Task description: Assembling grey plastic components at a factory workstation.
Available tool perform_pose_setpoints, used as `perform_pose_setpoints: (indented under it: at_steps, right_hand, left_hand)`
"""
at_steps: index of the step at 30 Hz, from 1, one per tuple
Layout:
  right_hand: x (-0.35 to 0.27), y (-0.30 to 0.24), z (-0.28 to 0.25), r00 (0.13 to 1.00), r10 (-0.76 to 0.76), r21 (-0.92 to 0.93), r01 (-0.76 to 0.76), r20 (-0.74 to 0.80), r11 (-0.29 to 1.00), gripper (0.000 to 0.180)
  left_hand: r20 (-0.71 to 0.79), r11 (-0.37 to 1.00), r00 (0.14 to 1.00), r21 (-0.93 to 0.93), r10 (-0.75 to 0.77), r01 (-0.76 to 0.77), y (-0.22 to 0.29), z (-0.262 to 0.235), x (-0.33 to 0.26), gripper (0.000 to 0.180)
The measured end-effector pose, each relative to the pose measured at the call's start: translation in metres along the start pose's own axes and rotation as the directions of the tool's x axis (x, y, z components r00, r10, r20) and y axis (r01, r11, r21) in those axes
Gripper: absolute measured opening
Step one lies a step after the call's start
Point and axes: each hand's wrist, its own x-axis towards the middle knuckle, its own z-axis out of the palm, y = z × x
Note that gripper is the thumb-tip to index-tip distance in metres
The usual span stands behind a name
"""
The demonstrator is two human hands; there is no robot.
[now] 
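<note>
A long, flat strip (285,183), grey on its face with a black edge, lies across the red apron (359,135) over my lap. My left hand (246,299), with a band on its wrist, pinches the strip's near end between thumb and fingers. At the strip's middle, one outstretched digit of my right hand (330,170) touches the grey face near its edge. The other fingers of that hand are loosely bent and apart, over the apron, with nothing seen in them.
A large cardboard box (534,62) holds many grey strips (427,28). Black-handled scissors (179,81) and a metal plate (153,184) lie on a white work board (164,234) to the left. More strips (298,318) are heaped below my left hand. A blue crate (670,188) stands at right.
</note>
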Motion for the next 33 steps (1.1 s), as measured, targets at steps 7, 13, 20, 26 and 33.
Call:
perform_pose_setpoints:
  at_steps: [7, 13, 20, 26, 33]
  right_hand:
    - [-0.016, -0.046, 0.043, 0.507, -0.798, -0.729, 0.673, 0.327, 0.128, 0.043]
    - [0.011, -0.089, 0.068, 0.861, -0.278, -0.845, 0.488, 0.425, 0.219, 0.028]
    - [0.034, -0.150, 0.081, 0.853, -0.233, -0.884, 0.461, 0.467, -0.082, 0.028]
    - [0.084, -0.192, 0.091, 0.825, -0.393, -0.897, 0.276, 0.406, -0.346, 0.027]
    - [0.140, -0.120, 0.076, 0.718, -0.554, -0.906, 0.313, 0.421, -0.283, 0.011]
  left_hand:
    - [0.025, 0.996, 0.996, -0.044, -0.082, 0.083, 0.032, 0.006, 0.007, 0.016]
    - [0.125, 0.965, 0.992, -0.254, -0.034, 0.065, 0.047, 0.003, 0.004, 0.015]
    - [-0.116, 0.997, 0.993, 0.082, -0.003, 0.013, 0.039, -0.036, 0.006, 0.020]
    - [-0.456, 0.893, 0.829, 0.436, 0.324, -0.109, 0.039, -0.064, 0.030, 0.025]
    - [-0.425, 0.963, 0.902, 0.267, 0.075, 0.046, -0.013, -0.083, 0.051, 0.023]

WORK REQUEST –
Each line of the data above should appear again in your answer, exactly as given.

EXPECTED OUTPUT –
Task description: Assembling grey plastic components at a factory workstation.
Available tool perform_pose_setpoints, used as `perform_pose_setpoints: (indented under it: at_steps, right_hand, left_hand)`
"""
at_steps: index of the step at 30 Hz, from 1, one per tuple
Layout:
  right_hand: x (-0.35 to 0.27), y (-0.30 to 0.24), z (-0.28 to 0.25), r00 (0.13 to 1.00), r10 (-0.76 to 0.76), r21 (-0.92 to 0.93), r01 (-0.76 to 0.76), r20 (-0.74 to 0.80), r11 (-0.29 to 1.00), gripper (0.000 to 0.180)
  left_hand: r20 (-0.71 to 0.79), r11 (-0.37 to 1.00), r00 (0.14 to 1.00), r21 (-0.93 to 0.93), r10 (-0.75 to 0.77), r01 (-0.76 to 0.77), y (-0.22 to 0.29), z (-0.262 to 0.235), x (-0.33 to 0.26), gripper (0.000 to 0.180)
The measured end-effector pose, each relative to the pose measured at the call's start: translation in metres along the start pose's own axes and rotation as the directions of the tool's x axis (x, y, z components r00, r10, r20) and y axis (r01, r11, r21) in those axes
Gripper: absolute measured opening
Step one lies a step after the call's start
Point and axes: each hand's wrist, its own x-axis towards the middle knuckle, its own z-axis out of the palm, y = z × x
Note that gripper is the thumb-tip to index-tip distance in metres
The usual span stands behind a name
"""
The demonstrator is two human hands; there is no robot.
[now] 
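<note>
A long, flat strip (285,183), grey on its face with a black edge, lies across the red apron (359,135) over my lap. My left hand (246,299), with a band on its wrist, pinches the strip's near end between thumb and fingers. At the strip's middle, one outstretched digit of my right hand (330,170) touches the grey face near its edge. The other fingers of that hand are loosely bent and apart, over the apron, with nothing seen in them.
A large cardboard box (534,62) holds many grey strips (427,28). Black-handled scissors (179,81) and a metal plate (153,184) lie on a white work board (164,234) to the left. More strips (298,318) are heaped below my left hand. A blue crate (670,188) stands at right.
</note>
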Motion for the next 33 steps (1.1 s), as measured, targets at steps 7, 13, 20, 26 and 33.
Call:
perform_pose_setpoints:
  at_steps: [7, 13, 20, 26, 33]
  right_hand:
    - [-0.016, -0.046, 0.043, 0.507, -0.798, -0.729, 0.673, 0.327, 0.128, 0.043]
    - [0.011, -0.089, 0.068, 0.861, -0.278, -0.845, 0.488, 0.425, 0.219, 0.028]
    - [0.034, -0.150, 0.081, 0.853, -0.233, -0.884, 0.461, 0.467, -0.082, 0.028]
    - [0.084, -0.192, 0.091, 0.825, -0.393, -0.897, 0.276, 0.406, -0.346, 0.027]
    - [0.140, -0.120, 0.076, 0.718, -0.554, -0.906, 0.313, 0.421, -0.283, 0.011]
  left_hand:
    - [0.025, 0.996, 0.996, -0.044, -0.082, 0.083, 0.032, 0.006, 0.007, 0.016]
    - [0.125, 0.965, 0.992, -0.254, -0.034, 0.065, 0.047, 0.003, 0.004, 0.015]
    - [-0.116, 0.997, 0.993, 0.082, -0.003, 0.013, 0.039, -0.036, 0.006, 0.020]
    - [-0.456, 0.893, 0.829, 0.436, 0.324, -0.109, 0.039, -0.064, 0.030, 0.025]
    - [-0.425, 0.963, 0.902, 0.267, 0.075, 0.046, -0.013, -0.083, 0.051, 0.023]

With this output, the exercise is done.